** Goal of the exercise **
Search the data for "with". Return each matching line.

** Dataset extract **
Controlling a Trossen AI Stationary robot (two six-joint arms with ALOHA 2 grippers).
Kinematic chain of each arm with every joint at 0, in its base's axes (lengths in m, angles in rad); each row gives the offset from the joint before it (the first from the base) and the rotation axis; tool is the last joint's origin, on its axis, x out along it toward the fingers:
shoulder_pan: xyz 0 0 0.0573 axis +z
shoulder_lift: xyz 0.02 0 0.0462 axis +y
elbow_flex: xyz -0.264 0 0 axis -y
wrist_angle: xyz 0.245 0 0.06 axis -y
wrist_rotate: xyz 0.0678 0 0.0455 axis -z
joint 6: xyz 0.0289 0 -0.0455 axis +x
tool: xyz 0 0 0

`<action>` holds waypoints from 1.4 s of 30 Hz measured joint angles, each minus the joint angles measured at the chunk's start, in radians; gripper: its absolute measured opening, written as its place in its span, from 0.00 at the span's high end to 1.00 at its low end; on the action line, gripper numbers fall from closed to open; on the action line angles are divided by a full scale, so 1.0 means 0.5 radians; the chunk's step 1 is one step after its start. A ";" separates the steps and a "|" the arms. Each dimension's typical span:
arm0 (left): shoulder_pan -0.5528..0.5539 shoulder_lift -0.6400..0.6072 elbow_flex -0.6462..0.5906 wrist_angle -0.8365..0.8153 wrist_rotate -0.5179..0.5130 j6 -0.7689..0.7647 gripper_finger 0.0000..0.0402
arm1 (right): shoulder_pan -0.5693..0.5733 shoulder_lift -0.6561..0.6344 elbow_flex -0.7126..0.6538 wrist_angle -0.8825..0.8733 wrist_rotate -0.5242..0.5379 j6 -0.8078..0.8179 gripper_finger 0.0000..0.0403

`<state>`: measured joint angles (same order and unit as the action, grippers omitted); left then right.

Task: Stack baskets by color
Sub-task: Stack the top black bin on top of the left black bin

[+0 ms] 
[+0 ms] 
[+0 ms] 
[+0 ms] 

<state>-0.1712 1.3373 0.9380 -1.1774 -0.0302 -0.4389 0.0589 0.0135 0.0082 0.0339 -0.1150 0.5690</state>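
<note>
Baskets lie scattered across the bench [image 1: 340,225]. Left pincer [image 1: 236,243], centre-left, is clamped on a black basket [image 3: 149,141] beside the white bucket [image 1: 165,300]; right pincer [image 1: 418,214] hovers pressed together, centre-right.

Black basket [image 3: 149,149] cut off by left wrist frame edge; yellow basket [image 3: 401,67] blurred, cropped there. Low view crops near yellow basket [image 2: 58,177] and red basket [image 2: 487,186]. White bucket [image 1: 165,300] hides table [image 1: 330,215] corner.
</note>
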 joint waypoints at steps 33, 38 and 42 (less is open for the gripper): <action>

** Reply to the task **
Controlling a Trossen AI Stationary robot (two six-joint arms with ALOHA 2 grippers).
Kinematic chain of each arm with every joint at 0, in its base's axes (lengths in m, angles in rad); each row gives the offset from the joint before it (the first from the base) and the rotation axis; tool is the last joint's origin, on its axis, x out along it toward the fingers:

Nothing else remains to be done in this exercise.